■ Action item ■
Find the string "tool" in the data, and copy out each line that has it.

[Records from a data source]
* * * *

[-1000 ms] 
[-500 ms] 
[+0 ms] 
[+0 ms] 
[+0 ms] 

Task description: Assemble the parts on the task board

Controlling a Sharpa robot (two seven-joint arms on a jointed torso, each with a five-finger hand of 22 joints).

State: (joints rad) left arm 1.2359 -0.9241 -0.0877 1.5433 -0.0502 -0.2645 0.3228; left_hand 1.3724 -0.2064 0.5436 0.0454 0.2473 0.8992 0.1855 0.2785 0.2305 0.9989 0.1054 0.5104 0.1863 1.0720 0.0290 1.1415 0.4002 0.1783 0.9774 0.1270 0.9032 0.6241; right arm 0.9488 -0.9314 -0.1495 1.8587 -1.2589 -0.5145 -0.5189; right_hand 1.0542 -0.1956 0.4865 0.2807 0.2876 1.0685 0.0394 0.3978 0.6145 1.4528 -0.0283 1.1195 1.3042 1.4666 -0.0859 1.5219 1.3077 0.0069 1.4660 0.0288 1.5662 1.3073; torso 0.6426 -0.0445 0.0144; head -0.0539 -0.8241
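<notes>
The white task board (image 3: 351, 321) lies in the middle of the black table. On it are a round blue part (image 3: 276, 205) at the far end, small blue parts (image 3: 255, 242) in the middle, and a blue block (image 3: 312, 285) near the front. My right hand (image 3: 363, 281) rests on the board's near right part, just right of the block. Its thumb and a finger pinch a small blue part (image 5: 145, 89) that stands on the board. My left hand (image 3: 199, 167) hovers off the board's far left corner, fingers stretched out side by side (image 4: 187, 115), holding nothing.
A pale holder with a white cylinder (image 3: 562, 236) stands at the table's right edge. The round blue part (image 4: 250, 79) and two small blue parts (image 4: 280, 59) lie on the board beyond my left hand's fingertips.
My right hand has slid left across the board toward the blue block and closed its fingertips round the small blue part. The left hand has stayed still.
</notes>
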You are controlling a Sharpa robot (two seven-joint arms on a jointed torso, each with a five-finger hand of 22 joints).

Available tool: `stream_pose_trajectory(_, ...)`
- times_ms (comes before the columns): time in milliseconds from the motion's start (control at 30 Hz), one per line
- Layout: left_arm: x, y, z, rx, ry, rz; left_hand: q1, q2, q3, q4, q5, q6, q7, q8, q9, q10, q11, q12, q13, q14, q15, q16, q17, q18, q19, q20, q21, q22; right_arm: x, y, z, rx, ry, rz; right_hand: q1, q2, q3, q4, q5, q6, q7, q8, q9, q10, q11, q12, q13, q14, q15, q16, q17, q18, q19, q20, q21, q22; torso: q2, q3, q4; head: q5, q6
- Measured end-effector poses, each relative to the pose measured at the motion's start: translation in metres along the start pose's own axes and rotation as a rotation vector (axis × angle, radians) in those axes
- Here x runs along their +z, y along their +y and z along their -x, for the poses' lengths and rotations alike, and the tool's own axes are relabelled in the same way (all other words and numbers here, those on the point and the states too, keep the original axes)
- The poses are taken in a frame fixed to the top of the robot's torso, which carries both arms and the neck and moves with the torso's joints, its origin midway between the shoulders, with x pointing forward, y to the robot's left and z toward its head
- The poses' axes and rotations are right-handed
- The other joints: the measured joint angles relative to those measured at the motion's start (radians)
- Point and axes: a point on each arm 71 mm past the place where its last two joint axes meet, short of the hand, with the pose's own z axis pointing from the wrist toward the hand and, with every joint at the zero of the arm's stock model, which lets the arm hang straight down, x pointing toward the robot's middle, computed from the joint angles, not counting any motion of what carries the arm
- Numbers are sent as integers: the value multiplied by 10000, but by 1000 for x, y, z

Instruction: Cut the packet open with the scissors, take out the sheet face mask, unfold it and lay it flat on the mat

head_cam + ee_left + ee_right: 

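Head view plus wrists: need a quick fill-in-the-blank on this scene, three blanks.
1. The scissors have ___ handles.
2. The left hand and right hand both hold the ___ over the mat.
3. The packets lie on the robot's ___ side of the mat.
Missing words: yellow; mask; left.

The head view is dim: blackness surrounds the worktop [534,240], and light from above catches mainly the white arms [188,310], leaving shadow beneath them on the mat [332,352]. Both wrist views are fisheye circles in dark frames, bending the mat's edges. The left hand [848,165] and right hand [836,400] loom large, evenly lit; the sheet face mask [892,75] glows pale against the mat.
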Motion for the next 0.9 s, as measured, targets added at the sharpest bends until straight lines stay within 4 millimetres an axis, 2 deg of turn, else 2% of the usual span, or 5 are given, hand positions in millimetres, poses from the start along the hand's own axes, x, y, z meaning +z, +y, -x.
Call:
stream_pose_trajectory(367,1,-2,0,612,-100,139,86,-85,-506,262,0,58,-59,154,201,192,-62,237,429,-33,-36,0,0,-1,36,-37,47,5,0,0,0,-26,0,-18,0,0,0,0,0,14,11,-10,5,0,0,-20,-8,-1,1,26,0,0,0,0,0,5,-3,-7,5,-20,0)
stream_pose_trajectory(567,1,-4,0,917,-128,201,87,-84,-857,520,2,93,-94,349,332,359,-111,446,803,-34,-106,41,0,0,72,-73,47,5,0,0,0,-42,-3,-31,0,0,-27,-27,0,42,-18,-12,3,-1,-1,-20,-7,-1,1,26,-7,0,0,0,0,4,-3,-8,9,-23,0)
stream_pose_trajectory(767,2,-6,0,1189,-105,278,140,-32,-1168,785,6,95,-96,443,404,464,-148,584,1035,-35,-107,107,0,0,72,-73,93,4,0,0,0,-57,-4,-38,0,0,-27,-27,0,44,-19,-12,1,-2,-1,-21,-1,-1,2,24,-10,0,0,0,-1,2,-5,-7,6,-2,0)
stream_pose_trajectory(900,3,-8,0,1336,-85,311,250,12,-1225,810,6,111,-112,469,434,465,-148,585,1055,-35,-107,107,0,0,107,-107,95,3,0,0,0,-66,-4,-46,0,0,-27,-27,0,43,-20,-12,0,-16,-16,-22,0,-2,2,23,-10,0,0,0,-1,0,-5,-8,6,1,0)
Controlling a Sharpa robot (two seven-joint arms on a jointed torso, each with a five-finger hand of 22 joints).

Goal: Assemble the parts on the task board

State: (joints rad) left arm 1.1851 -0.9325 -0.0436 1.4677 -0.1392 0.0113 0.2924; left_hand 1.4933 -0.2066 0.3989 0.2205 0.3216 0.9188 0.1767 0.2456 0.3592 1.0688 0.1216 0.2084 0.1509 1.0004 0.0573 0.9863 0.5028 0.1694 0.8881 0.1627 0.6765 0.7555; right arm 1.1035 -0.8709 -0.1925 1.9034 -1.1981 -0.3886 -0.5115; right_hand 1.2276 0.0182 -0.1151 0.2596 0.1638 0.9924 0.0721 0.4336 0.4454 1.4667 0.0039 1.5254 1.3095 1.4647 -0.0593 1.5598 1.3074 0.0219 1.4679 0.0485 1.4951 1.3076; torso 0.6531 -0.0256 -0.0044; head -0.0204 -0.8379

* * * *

■ Finished exercise ■
Available tool: `stream_pose_trajectory(_, ...)`
- Here x runs along their +z, y along their +y and z along their -x, for the poses' lengths and rotations alike, and the tool's own axes are relabelled in the same way (all other words and numbers here, those on the point and the states too, keep the original axes)

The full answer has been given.